Items from a dataset

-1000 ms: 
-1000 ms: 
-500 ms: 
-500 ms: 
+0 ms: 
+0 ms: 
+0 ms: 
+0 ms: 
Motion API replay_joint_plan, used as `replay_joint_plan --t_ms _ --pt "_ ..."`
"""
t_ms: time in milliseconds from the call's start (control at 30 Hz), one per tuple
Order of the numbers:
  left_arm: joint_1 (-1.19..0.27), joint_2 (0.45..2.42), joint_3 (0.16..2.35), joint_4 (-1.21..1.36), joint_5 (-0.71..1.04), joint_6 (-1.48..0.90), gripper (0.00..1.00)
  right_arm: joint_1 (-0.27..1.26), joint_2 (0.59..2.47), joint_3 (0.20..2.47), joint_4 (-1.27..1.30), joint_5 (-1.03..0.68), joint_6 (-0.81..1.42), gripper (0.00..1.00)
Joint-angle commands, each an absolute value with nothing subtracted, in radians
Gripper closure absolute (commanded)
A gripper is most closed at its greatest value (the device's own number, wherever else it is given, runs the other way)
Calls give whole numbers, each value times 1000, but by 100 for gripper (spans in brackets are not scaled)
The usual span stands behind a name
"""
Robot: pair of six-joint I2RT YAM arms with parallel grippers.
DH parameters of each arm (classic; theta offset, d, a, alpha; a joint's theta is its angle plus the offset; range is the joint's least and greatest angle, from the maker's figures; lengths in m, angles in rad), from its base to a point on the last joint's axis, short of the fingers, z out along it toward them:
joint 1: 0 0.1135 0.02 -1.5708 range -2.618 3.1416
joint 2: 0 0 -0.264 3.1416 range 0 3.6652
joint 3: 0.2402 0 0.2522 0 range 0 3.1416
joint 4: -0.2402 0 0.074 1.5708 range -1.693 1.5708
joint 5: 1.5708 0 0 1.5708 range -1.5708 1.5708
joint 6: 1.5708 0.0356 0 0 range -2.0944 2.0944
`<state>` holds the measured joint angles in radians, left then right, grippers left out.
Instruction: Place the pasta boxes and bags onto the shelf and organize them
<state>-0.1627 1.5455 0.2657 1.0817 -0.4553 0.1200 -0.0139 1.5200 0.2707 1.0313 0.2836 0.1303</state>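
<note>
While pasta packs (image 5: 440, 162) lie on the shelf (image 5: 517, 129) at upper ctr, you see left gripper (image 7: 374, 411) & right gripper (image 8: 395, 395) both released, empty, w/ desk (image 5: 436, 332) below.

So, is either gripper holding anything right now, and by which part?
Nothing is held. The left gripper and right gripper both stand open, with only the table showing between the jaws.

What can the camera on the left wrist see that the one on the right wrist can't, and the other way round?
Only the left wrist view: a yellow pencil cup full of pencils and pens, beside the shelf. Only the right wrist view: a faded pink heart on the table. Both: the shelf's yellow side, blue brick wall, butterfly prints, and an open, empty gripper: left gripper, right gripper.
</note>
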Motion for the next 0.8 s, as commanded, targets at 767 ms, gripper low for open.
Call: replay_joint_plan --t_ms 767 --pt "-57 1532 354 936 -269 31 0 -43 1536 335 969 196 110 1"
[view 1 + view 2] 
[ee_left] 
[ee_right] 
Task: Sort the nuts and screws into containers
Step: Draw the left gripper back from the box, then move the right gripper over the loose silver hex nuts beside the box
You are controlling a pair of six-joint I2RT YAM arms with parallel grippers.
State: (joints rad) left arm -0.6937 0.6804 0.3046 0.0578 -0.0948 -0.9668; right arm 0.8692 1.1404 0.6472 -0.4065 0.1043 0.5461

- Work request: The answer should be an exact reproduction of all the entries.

- Written response:
-1000 ms: 
-1000 ms: 
-500 ms: 
-500 ms: 
+0 ms: 
+0 ms: 
+0 ms: 
+0 ms: 
Motion API replay_joint_plan, used as `replay_joint_plan --t_ms _ --pt "_ ..."`
"""
t_ms: time in milliseconds from the call's start (control at 30 Hz), one per tuple
Order of the numbers:
  left_arm: joint_1 (-1.19..0.27), joint_2 (0.45..2.42), joint_3 (0.16..2.35), joint_4 (-1.21..1.36), joint_5 (-0.71..1.04), joint_6 (-1.48..0.90), gripper (0.00..1.00)
  right_arm: joint_1 (-0.27..1.26), joint_2 (0.59..2.47), joint_3 (0.20..2.47), joint_4 (-1.27..1.30), joint_5 (-1.03..0.68), joint_6 (-0.81..1.42), gripper (0.00..1.00)
Joint-angle commands, each an absolute value with nothing subtracted, in radians
Gripper closure absolute (commanded)
A gripper is most closed at its greatest value (the device's own number, wherever else it is given, runs the other way)
Calls give whole numbers, each value times 1000, but by 100 for gripper (spans in brackets are not scaled)
The usual span stands behind a name
"""
Robot: pair of six-joint I2RT YAM arms with parallel grippers.
DH parameters of each arm (classic; theta offset, d, a, alpha; a joint's theta is its angle plus the offset; range is the joint's least and greatest angle, from the maker's figures; lengths in m, angles in rad), from its base to a point on the last joint's axis, short of the fingers, z out along it toward them:
joint 1: 0 0.1135 0.02 -1.5708 range -2.618 3.1416
joint 2: 0 0 -0.264 3.1416 range 0 3.6652
joint 3: 0.2402 0 0.2522 0 range 0 3.1416
joint 4: -0.2402 0 0.074 1.5708 range -1.693 1.5708
joint 5: 1.5708 0 0 1.5708 range -1.5708 1.5708
joint 6: 1.5708 0.0356 0 0 range -2.0944 2.0944
`<state>` holds the measured joint angles in radians, left then right, grippers left out.
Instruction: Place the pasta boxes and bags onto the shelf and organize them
<state>-0.1627 1.5455 0.2657 1.0817 -0.4553 0.1200 -0.0139 1.5200 0.2707 1.0313 0.2836 0.1303</state>
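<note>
While pasta packs (image 5: 440, 162) lie on the shelf (image 5: 517, 129) at upper ctr, you see left gripper (image 7: 374, 411) & right gripper (image 8: 395, 395) both released, empty, w/ desk (image 5: 436, 332) below.

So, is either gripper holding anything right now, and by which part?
Nothing is held. The left gripper and right gripper both stand open, with only the table showing between the jaws.

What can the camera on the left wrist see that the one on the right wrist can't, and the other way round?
Only the left wrist view: a yellow pencil cup full of pencils and pens, beside the shelf. Only the right wrist view: a faded pink heart on the table. Both: the shelf's yellow side, blue brick wall, butterfly prints, and an open, empty gripper: left gripper, right gripper.
</note>
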Motion for the next 0.8 s, as commanded, targets at 767 ms, gripper low for open.
Call: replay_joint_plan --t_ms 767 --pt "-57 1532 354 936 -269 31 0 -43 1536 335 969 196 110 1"
[view 1 + view 2] 
[ee_left] 
[ee_right] 
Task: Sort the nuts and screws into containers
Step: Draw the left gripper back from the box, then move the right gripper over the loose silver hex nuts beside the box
You are controlling a pair of six-joint I2RT YAM arms with parallel grippers.
State: (joints rad) left arm -0.6937 0.6804 0.3046 0.0578 -0.0948 -0.9668; right arm 0.8692 1.1404 0.6472 -0.4065 0.1043 0.5461

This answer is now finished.